What is being asked: In the listing below, the answer starts at the line that has "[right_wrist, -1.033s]" and stops after the line that has "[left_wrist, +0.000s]"; please repeat that part exactly and nothing more.

_ _ _ _ _

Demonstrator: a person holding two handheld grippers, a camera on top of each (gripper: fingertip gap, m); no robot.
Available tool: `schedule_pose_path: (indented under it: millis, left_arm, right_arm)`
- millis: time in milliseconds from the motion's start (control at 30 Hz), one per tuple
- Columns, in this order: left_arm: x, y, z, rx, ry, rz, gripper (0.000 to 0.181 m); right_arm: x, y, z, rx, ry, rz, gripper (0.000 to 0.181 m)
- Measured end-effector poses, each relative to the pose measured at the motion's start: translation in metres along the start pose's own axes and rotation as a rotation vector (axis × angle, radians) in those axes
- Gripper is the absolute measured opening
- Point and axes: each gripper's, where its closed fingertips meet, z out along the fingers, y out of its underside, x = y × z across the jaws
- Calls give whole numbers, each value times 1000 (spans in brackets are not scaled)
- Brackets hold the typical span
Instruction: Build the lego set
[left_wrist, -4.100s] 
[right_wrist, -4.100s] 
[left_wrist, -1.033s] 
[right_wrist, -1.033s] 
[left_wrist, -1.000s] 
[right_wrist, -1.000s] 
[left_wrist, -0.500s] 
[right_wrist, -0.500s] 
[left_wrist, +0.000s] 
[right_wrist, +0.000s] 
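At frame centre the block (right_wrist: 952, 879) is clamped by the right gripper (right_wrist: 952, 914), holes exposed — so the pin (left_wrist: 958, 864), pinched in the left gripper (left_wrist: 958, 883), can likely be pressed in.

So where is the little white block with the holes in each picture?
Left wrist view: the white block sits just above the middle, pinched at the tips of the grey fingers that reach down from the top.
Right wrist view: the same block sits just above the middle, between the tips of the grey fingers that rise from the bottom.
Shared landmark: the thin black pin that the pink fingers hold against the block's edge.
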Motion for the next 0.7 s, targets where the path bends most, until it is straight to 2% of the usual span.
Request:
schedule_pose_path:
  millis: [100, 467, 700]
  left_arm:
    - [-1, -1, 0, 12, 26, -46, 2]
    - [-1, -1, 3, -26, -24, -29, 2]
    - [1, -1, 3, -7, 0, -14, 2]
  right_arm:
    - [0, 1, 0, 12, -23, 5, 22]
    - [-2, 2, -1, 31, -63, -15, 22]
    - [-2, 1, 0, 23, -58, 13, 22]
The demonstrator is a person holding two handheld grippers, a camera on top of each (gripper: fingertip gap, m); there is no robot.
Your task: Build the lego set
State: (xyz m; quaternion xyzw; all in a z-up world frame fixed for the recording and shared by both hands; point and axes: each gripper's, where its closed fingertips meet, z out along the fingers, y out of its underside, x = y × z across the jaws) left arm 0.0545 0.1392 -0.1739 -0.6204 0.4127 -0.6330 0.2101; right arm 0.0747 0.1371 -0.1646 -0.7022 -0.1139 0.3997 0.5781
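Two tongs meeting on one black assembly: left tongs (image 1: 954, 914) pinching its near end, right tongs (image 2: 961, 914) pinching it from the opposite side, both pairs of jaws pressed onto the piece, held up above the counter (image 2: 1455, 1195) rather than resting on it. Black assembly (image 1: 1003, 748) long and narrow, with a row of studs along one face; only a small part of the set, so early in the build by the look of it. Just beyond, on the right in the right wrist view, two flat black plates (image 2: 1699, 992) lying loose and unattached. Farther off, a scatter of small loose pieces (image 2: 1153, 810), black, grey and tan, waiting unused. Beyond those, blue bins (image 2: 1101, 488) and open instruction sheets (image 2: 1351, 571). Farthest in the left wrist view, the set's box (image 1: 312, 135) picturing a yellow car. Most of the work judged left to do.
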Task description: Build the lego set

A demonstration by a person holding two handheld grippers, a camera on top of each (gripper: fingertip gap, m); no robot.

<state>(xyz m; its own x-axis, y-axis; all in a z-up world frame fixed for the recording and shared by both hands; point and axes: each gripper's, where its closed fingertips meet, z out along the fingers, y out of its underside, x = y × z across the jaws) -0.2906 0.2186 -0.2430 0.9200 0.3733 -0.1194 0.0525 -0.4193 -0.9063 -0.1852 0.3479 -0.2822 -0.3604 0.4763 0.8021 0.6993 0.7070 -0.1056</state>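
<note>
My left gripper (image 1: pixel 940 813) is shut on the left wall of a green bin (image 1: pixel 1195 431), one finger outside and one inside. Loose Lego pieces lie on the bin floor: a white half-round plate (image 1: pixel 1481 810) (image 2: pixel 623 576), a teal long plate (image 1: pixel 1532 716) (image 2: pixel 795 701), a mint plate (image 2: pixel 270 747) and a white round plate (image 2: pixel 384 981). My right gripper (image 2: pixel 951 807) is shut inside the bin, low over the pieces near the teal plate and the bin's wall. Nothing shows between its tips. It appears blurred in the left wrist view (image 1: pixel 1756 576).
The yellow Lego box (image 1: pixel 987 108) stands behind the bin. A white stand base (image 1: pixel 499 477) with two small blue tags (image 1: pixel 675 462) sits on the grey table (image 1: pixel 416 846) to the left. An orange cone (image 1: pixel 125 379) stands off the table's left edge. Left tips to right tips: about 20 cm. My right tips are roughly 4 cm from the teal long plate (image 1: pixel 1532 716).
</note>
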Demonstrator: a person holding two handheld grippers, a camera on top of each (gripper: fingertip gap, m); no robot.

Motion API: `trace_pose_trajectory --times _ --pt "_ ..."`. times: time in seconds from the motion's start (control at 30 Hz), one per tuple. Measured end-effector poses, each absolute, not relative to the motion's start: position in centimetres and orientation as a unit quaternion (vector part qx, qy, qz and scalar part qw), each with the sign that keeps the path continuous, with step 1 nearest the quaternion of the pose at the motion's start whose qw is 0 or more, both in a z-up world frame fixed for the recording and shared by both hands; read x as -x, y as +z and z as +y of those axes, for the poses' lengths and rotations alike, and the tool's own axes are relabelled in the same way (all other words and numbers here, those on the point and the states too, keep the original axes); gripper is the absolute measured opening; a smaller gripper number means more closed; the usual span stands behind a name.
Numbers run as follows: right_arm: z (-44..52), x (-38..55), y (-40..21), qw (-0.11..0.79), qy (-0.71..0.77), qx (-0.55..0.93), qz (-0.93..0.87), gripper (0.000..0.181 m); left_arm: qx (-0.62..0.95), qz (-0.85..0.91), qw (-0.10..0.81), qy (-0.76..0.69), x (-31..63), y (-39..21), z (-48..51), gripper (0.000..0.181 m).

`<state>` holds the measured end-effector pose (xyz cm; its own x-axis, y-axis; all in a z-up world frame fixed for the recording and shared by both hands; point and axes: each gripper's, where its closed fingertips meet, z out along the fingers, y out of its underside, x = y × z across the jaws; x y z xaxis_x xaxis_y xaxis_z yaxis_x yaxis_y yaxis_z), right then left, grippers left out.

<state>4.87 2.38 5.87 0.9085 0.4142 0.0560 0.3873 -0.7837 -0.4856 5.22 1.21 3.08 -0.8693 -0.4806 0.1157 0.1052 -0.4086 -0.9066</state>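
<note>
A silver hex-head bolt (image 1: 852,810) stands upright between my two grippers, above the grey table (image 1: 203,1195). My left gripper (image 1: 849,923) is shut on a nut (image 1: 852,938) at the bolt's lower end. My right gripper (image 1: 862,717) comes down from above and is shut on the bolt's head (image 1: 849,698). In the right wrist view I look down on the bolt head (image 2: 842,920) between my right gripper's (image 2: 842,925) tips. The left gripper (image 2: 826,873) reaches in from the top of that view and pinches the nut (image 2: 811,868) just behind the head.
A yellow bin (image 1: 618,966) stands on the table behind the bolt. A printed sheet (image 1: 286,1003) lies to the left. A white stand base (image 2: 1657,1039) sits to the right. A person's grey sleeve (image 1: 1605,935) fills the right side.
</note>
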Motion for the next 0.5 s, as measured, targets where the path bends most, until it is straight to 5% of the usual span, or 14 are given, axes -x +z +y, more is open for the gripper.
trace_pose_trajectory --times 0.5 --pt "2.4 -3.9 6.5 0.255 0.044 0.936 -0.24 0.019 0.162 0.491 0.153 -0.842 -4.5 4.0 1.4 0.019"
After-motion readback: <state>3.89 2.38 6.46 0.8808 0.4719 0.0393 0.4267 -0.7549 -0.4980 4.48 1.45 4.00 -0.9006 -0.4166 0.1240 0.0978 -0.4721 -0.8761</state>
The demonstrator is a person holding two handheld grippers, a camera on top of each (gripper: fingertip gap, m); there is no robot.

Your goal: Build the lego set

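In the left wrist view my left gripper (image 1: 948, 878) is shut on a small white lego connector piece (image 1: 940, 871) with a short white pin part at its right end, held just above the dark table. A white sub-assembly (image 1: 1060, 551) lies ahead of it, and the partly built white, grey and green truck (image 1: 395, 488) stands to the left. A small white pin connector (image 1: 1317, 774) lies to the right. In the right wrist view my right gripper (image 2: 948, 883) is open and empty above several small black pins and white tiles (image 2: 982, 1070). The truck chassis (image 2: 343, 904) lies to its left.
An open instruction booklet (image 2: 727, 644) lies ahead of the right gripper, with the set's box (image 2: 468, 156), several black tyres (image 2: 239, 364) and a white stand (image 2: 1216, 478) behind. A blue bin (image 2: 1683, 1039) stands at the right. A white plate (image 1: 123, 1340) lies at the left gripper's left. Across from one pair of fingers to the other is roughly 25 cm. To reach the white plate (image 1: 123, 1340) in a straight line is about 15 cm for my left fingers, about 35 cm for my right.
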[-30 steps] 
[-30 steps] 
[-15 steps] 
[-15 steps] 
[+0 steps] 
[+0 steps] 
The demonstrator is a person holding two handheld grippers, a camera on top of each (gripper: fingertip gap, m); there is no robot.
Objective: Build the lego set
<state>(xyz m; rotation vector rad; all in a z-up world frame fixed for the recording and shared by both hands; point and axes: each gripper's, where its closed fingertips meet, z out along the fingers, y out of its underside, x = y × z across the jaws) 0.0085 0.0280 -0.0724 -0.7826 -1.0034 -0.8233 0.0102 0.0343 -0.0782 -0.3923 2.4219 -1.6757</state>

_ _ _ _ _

Answer to this problem:
[right_wrist, -1.033s] 
[left_wrist, -1.000s] 
[right_wrist, -1.000s] 
[left_wrist, -0.500s] 
[right_wrist, -0.500s] 
[left_wrist, +0.000s] 

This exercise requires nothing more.